I could also mention macro-trend-states, the principles are similar but more importantly the examples shared here are not exhaustive. The choice of environment-states can go a long way in defining one’s strategy and therefore delivering his edge depending on how unique it is as well as the effort put into not just testing but also in cross-validating it.
Besides environment states, the reward signals after each action, provide the agent with feedback in the form that indicates the success or failure of its action. Rewards can be quantified in terms of profit/loss (as we have been applying so far), risk-adjusted returns, or any other relevant performance metric, that can guide the agent toward more favourable actions. Recall, the rewards are a key component in updating the Q-Values of the Q-Map.
RL is perhaps better known for balancing exploration vs. exploitation when making forecasts. On paper, the agent often employs exploration strategies to discover new actions that might yield better rewards, while alternately exploiting known actions that have previously proven successful. The balancing of exploration and exploitation, which is controlled by an input parameter epsilon, is crucial for the agent to avoid local optima and continue improving its decision-making over time.
Through trial and error therefore, since the epsilon-greedy approach in selecting suitable actions incorporates random selection; the agent learns from its experiences in the environment, and adjusts its action selection policy by basing on past outcomes. With each experience, the agent’s understanding of which actions lead to positive rewards, enabling it to make better choices in similar future situations; improves.
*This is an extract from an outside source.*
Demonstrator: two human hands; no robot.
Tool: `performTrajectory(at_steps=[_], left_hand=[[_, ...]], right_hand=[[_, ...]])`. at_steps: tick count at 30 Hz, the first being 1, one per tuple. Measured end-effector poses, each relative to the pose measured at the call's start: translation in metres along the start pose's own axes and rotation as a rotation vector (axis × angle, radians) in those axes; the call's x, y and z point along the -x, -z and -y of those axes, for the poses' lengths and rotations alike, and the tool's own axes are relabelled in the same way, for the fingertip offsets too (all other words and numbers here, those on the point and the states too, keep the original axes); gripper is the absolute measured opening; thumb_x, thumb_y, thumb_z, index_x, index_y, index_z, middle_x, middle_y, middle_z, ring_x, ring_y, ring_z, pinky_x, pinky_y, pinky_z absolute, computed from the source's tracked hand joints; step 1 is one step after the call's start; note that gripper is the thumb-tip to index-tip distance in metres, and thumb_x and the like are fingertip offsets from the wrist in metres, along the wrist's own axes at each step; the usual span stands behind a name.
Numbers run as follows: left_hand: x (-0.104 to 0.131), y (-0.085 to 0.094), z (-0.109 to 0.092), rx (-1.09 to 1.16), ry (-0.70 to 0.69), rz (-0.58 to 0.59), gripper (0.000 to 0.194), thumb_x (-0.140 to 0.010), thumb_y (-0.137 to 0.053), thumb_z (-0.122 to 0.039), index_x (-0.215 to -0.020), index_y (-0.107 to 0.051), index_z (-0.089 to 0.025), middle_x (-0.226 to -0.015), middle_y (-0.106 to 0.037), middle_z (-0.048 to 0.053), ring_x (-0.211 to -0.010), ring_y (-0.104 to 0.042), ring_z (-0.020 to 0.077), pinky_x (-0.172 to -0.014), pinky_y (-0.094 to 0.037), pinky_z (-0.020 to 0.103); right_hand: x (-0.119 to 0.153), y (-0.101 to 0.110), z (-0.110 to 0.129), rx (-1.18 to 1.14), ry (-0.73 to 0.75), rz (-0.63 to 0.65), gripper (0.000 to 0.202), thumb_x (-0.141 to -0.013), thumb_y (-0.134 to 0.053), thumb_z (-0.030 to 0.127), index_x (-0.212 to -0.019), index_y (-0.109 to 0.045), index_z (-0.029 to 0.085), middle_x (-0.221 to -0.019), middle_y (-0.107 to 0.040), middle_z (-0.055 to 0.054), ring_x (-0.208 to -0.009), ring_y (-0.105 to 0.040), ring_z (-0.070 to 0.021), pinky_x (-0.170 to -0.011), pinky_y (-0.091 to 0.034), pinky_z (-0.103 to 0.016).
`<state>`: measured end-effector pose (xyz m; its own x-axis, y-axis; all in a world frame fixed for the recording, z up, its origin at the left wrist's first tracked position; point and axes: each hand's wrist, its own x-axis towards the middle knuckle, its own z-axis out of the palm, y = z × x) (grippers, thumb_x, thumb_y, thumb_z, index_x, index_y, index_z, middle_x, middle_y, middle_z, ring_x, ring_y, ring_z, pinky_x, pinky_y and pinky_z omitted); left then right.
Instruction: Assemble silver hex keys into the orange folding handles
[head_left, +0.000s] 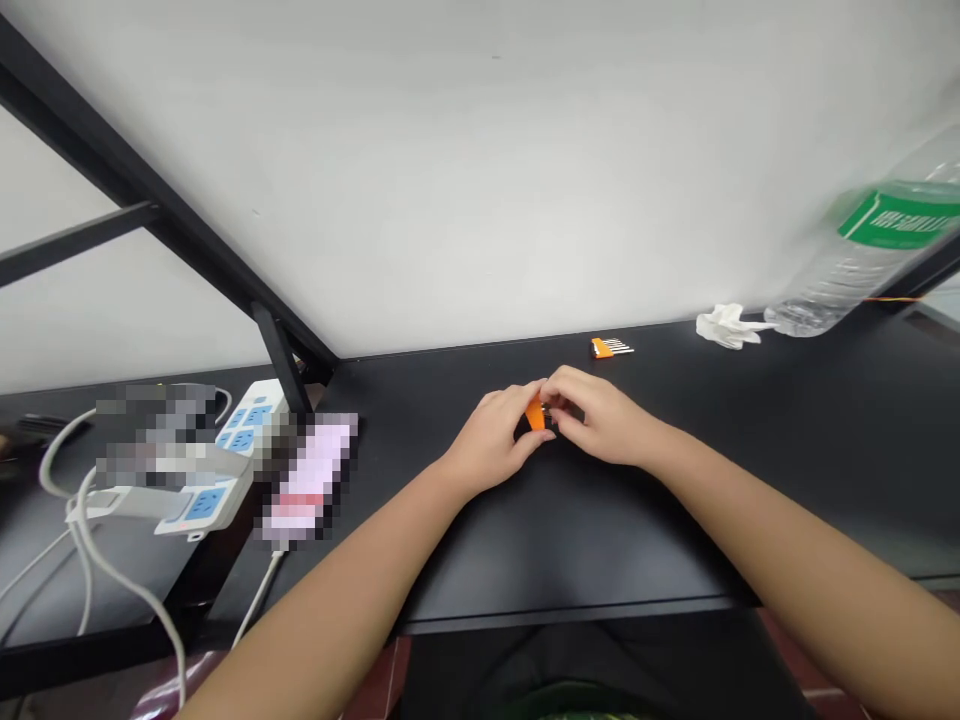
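Observation:
Over the middle of the black desk, my left hand [499, 435] grips an orange hex key holder [535, 413] between thumb and fingers. My right hand [596, 415] meets it from the right, its fingers curled and closed at the metal keys that stick out of the holder's right side. Those keys are small and mostly covered by my fingers. Behind my hands, near the wall, lies a second orange holder with several metal hex keys [612, 348] fanned out to the right.
At the left, a white power strip [251, 430] with cables stands beside a blurred-out phone [311, 480] on a charging cord. Crumpled white tissue [729, 327] and a large clear plastic bottle with a green label [896, 218] are at the back right. A black metal frame [187, 235] rises at left.

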<state>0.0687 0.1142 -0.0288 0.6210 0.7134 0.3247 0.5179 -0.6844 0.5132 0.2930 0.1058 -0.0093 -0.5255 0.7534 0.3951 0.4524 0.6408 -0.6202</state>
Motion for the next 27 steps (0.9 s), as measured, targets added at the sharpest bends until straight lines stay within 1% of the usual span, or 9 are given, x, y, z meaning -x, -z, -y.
performTrajectory(at_steps=[3,6,9,12,15,19,22,24,27], left_hand=[[0.001,0.003,0.004,0.007,0.035,-0.049,0.054,-0.100,-0.061,-0.037,-0.150,-0.045,-0.027,-0.126,-0.064,0.009,-0.113,-0.063,0.0239,-0.102,-0.051,0.043],[0.002,0.006,0.008,0.037,0.069,-0.075,0.041,-0.102,-0.056,-0.036,-0.143,-0.055,-0.029,-0.124,-0.064,0.007,-0.109,-0.063,0.0203,-0.097,-0.053,0.037],[0.003,0.006,0.010,0.060,0.087,-0.102,0.033,-0.103,-0.055,-0.037,-0.134,-0.063,-0.028,-0.122,-0.064,0.007,-0.102,-0.064,0.0178,-0.091,-0.054,0.034],[0.002,0.005,0.008,0.066,0.076,-0.115,0.032,-0.103,-0.053,-0.034,-0.133,-0.063,-0.027,-0.123,-0.064,0.008,-0.104,-0.065,0.0183,-0.094,-0.054,0.035],[0.002,0.004,0.006,0.081,0.076,-0.094,0.031,-0.103,-0.054,-0.033,-0.132,-0.063,-0.027,-0.122,-0.064,0.007,-0.107,-0.064,0.0188,-0.094,-0.054,0.034],[0.003,0.004,0.007,0.073,0.100,-0.110,0.051,-0.099,-0.063,-0.034,-0.148,-0.049,-0.029,-0.124,-0.063,0.007,-0.109,-0.064,0.0203,-0.096,-0.055,0.037],[0.003,0.003,0.011,0.073,0.112,-0.129,0.062,-0.096,-0.067,-0.032,-0.153,-0.041,-0.028,-0.129,-0.062,0.009,-0.116,-0.062,0.0233,-0.101,-0.054,0.041],[0.003,0.001,0.014,0.077,0.118,-0.135,0.061,-0.097,-0.065,-0.031,-0.152,-0.041,-0.027,-0.128,-0.062,0.009,-0.115,-0.062,0.0231,-0.101,-0.054,0.041],[0.003,0.001,0.015,0.068,0.132,-0.152,0.058,-0.097,-0.063,-0.029,-0.151,-0.042,-0.026,-0.124,-0.062,0.009,-0.108,-0.063,0.0217,-0.097,-0.055,0.040]], right_hand=[[-0.001,0.003,-0.010,0.088,-0.136,-0.037,0.013,-0.088,-0.055,0.011,-0.096,-0.059,0.021,-0.093,-0.061,-0.004,-0.077,-0.057,-0.0157,-0.069,-0.048,-0.029],[0.001,0.009,-0.025,0.233,-0.280,0.105,0.005,-0.088,-0.059,0.017,-0.089,-0.063,0.020,-0.092,-0.063,-0.004,-0.074,-0.058,-0.0156,-0.069,-0.046,-0.029],[0.001,0.010,-0.035,0.260,-0.365,0.203,0.006,-0.089,-0.061,0.021,-0.084,-0.066,0.020,-0.091,-0.064,-0.004,-0.076,-0.060,-0.0163,-0.071,-0.046,-0.030],[0.000,0.006,-0.039,0.268,-0.385,0.208,0.007,-0.089,-0.062,0.022,-0.084,-0.066,0.020,-0.092,-0.065,-0.004,-0.078,-0.060,-0.0165,-0.072,-0.046,-0.029],[-0.002,0.003,-0.036,0.317,-0.389,0.220,0.009,-0.089,-0.059,0.018,-0.081,-0.063,0.020,-0.091,-0.064,-0.004,-0.075,-0.058,-0.0154,-0.068,-0.044,-0.028],[-0.003,0.003,-0.033,0.371,-0.378,0.208,0.011,-0.088,-0.057,0.014,-0.079,-0.060,0.019,-0.090,-0.064,-0.005,-0.073,-0.057,-0.0149,-0.066,-0.041,-0.027],[-0.003,0.006,-0.033,0.306,-0.373,0.229,0.009,-0.089,-0.060,0.020,-0.081,-0.063,0.020,-0.091,-0.065,-0.004,-0.076,-0.058,-0.0152,-0.068,-0.042,-0.027],[-0.003,0.006,-0.035,0.275,-0.374,0.268,0.008,-0.089,-0.061,0.022,-0.082,-0.065,0.020,-0.093,-0.065,-0.004,-0.075,-0.058,-0.0147,-0.068,-0.043,-0.026],[-0.003,0.005,-0.036,0.287,-0.376,0.278,0.012,-0.090,-0.057,0.018,-0.082,-0.066,0.020,-0.095,-0.066,-0.004,-0.076,-0.059,-0.0147,-0.069,-0.043,-0.026]])
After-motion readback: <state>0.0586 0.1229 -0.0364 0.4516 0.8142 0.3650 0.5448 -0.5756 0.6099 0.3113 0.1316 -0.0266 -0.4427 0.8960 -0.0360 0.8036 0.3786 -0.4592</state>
This improvement is thanks to the agent’s Q-Map values or policy. The map represents a strategy that pairs states to actions, and continuously updates each state’s actions by basing on the observed rewards. The improvement of the policy is guided by reinforcement learning algorithms that aim to maximize cumulative rewards over time.
Those are the basic aspects we had looked at in the last three articles on RL; however there are more innovative concepts still within RL. One such is value function estimation, where the agent often estimates the value function, that can predict the expected return from a given state or state-action pair. By approximating the value function, the agent can assess the potential long-term benefits of different actions, thus facilitating better decisions.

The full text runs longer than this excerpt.